Платок к глазам поднесла на всякий случай.
— Куда ж вот ее теперь?
— Да уж никуда, бабуленька. Приедет… спецбригада. Сейчас ездят, прибирают… умерших.
Это он ей объяснял, ленинградке.
— Не тужи, бабка! — резко прибавил вдруг паренек и в тоне, и в обращении. — Вычистим мы гитлеросу нутро до самой прямой кишки!
— Скорей бы уж, внучек…
Добычу дома уже проверяла, наверняка чтоб без левых глаз. Королевская случилась добыча: карточки пусть иждивенческие, но на двух человек, а месяц-то еле почат!

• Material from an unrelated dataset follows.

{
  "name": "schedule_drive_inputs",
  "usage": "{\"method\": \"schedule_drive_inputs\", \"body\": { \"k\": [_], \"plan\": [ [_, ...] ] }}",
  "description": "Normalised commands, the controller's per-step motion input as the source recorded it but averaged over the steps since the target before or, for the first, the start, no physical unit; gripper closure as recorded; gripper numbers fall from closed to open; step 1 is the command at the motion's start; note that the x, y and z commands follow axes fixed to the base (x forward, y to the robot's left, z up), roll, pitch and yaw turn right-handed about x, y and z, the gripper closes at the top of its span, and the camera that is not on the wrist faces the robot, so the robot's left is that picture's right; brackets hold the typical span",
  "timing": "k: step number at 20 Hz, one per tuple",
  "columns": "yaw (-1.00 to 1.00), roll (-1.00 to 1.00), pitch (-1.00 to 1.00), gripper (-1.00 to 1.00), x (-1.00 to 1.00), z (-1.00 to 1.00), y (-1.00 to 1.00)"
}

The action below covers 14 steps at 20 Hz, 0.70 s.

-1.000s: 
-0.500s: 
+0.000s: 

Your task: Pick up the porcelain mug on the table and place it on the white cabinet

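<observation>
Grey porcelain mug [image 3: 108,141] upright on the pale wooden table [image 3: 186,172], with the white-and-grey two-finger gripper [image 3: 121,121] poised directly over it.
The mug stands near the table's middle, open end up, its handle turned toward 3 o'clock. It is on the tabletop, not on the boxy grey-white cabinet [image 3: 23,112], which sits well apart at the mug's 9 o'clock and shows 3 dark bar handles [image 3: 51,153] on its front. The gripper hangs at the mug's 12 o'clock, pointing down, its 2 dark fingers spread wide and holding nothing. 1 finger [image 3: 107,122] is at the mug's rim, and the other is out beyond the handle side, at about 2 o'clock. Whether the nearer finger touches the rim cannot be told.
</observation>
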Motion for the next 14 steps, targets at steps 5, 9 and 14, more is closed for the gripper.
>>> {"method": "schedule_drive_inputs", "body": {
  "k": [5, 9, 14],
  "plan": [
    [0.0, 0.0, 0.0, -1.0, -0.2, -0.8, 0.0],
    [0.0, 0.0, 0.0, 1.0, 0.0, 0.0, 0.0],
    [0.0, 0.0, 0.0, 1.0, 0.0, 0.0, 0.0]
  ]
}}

Патрикеевна хихикнула, вытащила портвейн.
117
Ровно на том месте, откуда наблюдала Варенька хитрую на льдине уточку, толкнул ее в спину налетчик. А второй дохнул в лицо запахом тяжелым, алкогольным перегаром:
— Пальто, сучка! Живо!
Варенька растерялась. Налетчик говорил с акцентом, но вот с каким? Вареньке показалось, что с немецким. Но немецкий шпион вряд ли станет налетчиком, он прячется для диверсий. Замок Инженерный, на сундук похожий, высился в темноте. Там одного царя задушили. Вроде бы даже собственный сын.
— Оглохла, сучка?
Варю больно ударили по уху, голова загудела, словно колокола. Дернули за воротник. Пальто новое, с конца той зимы, каракулевое, дорогое. Патрикеевна еще советовала сменять его на пальтецо поплоше плюс продукты. Не время, говорила, теперь наряжаться. Как в воду. Пуговицы поскакали по мосту.
За пазуху полезла грубая рука — то ли украшение искать, то ли так, за пазуху.
— Эй… пассажиры! А ну оставили девушку!
По мосту спешил — на помощь! — мужчина в распахнутой шинели, с босой головой. Вареньку толкнули на колени, губой больно ткнулась в решетку.
— Чо, дядя, жить надоело?
Злоумышленники синхронно, как в кинематографе, шагнули вперед. У каждого по ножу в руке! Максим первый нож выбил ногой, но поскользнулся, шлепнулся на спину.
Грабитель уже прыгал тигром, пришлось стрелять. В колено, и налетчик — без лишнего слова — метнулся на одной ноге через дорогу, рукою ногу заменяя, удивительной раскорякой, чистый цирк. Второй исчез, как в иллюзионе, слинял. Максим прицелился в первого.
— Нет-нет-нет, — воскликнула Варенька. — Не стреляйте!